Write out the entire listing below exactly, with the pictures left out.
[Dataset content — start]
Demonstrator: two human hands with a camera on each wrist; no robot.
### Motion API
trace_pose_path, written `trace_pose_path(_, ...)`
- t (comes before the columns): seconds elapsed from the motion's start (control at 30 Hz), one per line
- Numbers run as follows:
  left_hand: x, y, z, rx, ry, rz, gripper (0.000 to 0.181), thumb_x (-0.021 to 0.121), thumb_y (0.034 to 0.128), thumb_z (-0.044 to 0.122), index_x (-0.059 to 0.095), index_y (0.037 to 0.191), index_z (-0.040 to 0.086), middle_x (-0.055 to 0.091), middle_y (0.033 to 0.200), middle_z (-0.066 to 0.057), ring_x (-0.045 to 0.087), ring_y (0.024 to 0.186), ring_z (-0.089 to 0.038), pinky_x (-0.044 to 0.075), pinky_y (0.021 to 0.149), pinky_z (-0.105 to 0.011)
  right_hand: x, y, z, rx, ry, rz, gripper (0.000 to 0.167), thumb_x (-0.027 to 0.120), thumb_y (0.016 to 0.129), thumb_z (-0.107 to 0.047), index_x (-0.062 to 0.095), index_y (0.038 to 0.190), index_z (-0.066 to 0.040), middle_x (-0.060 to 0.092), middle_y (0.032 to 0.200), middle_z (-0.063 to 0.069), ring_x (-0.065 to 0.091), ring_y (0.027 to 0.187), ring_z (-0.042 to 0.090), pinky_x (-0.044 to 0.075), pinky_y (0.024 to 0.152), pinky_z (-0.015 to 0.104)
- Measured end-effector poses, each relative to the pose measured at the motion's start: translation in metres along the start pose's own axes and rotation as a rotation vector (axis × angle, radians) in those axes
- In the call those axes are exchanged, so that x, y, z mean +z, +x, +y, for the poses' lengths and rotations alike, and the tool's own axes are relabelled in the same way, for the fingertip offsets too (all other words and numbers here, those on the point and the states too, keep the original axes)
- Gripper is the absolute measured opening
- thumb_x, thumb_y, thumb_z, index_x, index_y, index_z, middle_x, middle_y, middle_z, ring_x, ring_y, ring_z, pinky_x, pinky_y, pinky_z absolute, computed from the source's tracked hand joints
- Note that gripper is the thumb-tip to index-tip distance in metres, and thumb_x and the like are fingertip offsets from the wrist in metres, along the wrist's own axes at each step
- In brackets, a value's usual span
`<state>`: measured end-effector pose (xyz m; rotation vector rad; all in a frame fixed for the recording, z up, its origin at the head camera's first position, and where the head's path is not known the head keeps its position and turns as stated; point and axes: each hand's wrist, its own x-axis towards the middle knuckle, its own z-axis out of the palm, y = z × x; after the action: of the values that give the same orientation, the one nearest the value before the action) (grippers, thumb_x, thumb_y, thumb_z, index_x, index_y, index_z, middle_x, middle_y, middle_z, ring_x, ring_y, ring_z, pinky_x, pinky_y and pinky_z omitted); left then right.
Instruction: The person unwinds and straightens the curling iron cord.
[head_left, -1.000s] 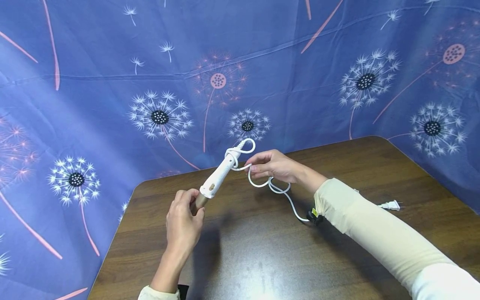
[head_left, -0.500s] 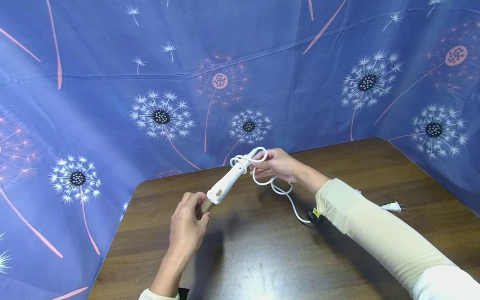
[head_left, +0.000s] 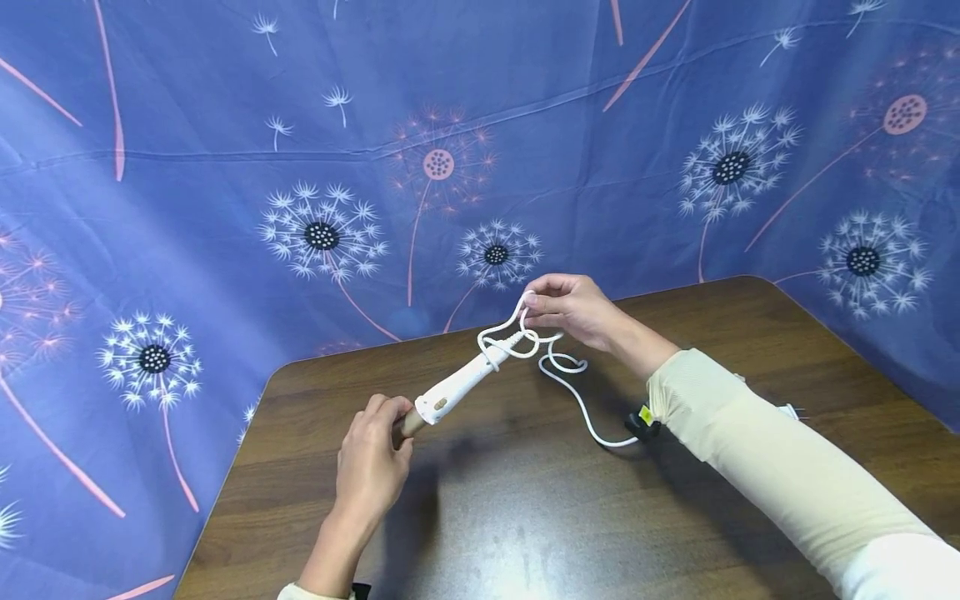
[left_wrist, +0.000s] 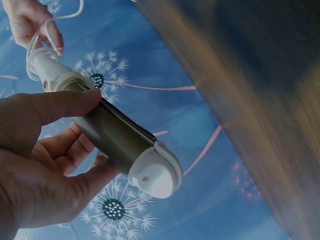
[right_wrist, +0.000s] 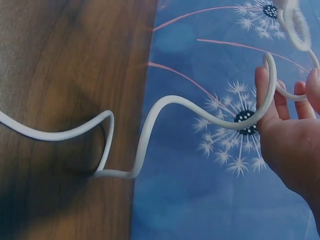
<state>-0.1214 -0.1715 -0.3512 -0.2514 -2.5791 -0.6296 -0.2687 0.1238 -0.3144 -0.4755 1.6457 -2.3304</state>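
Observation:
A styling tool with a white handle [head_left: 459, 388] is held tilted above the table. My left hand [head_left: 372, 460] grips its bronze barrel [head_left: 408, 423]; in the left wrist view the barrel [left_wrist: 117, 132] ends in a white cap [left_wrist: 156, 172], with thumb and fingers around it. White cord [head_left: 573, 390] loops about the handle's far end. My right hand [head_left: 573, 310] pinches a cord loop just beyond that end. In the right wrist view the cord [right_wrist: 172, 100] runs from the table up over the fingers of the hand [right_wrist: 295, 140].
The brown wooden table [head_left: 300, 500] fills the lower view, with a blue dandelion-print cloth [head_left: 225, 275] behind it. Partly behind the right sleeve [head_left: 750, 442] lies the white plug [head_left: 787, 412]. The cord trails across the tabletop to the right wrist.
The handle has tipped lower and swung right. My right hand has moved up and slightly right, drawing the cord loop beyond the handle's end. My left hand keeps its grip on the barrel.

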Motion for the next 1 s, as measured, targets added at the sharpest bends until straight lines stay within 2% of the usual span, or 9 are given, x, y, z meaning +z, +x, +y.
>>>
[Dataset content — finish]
[Exercise solution]
Demonstrator: two human hands with a camera on each wrist; no robot.
### Motion API
trace_pose_path, written `trace_pose_path(_, ...)`
- t (comes before the columns): seconds elapsed from the motion's start (control at 30 Hz), one per line
- Numbers run as follows:
  left_hand: x, y, z, rx, ry, rz, gripper (0.000 to 0.181), thumb_x (-0.021 to 0.121), thumb_y (0.034 to 0.128), thumb_z (-0.044 to 0.122), index_x (-0.059 to 0.095), index_y (0.037 to 0.191), index_z (-0.040 to 0.086), middle_x (-0.055 to 0.091), middle_y (0.033 to 0.200), middle_z (-0.066 to 0.057), ring_x (-0.045 to 0.087), ring_y (0.024 to 0.186), ring_z (-0.089 to 0.038), pinky_x (-0.044 to 0.075), pinky_y (0.021 to 0.149), pinky_z (-0.105 to 0.011)
  right_hand: x, y, z, rx, ry, rz, gripper (0.000 to 0.167), thumb_x (-0.027 to 0.120), thumb_y (0.016 to 0.129), thumb_z (-0.107 to 0.047), index_x (-0.062 to 0.095), index_y (0.038 to 0.190), index_z (-0.066 to 0.040), middle_x (-0.060 to 0.092), middle_y (0.032 to 0.200), middle_z (-0.063 to 0.069), ring_x (-0.065 to 0.091), ring_y (0.027 to 0.187), ring_z (-0.042 to 0.090), pinky_x (-0.044 to 0.075), pinky_y (0.024 to 0.152), pinky_z (-0.015 to 0.104)
- Measured end-effector poses, each relative to the pose measured at the motion's start: translation in metres along the start pose's own axes and rotation as a rotation vector (axis × angle, radians) in those axes
- In the call those axes are exchanged, so that x, y, z mean +z, +x, +y, for the poses' lengths and rotations alike, and the tool's own axes are relabelled in the same way, for the fingertip offsets too (all other words and numbers here, those on the point and the states too, keep the original axes)
- Gripper is the absolute measured opening
- thumb_x, thumb_y, thumb_z, index_x, index_y, index_z, middle_x, middle_y, middle_z, ring_x, ring_y, ring_z, pinky_x, pinky_y, pinky_z absolute, computed from the source's tracked hand joints
- Note that gripper is the thumb-tip to index-tip distance in metres, and thumb_x and the like are fingertip offsets from the wrist in metres, along the wrist's own axes at each step
- In brackets, a value's usual span
`<state>`: measured end-effector pose (xyz m; rotation vector rad; all in a frame fixed for the recording, z up, its origin at the head camera's first position, and where the head's path is not known the head keeps its position and turns as stated; point and axes: each hand's wrist, its own x-axis towards the middle knuckle, its own z-axis out of the palm, y = z × x; after the action: of the values that give the same orientation, the one nearest the value before the action) (grippers, thumb_x, thumb_y, thumb_z, index_x, index_y, index_z, middle_x, middle_y, middle_z, ring_x, ring_y, ring_z, pinky_x, pinky_y and pinky_z omitted); left then right.
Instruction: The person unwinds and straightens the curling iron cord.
[head_left, -1.000s] 
[head_left, -0.500s] 
[head_left, +0.000s] 
[left_wrist, +0.000s] 
[right_wrist, +0.000s] 
<state>-0.1214 -0.1715 -0.3512 -0.2514 -2.5791 -0.6296 -0.2687 0.1238 -0.3144 -0.4755 1.6457 -2.3304</state>
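Observation:
A styling tool with a white handle [head_left: 459, 388] is held tilted above the table. My left hand [head_left: 372, 460] grips its bronze barrel [head_left: 408, 423]; in the left wrist view the barrel [left_wrist: 117, 132] ends in a white cap [left_wrist: 156, 172], with thumb and fingers around it. White cord [head_left: 573, 390] loops about the handle's far end. My right hand [head_left: 573, 310] pinches a cord loop just beyond that end. In the right wrist view the cord [right_wrist: 172, 100] runs from the table up over the fingers of the hand [right_wrist: 295, 140].
The brown wooden table [head_left: 300, 500] fills the lower view, with a blue dandelion-print cloth [head_left: 225, 275] behind it. Partly behind the right sleeve [head_left: 750, 442] lies the white plug [head_left: 787, 412]. The cord trails across the tabletop to the right wrist.
The handle has tipped lower and swung right. My right hand has moved up and slightly right, drawing the cord loop beyond the handle's end. My left hand keeps its grip on the barrel.
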
Motion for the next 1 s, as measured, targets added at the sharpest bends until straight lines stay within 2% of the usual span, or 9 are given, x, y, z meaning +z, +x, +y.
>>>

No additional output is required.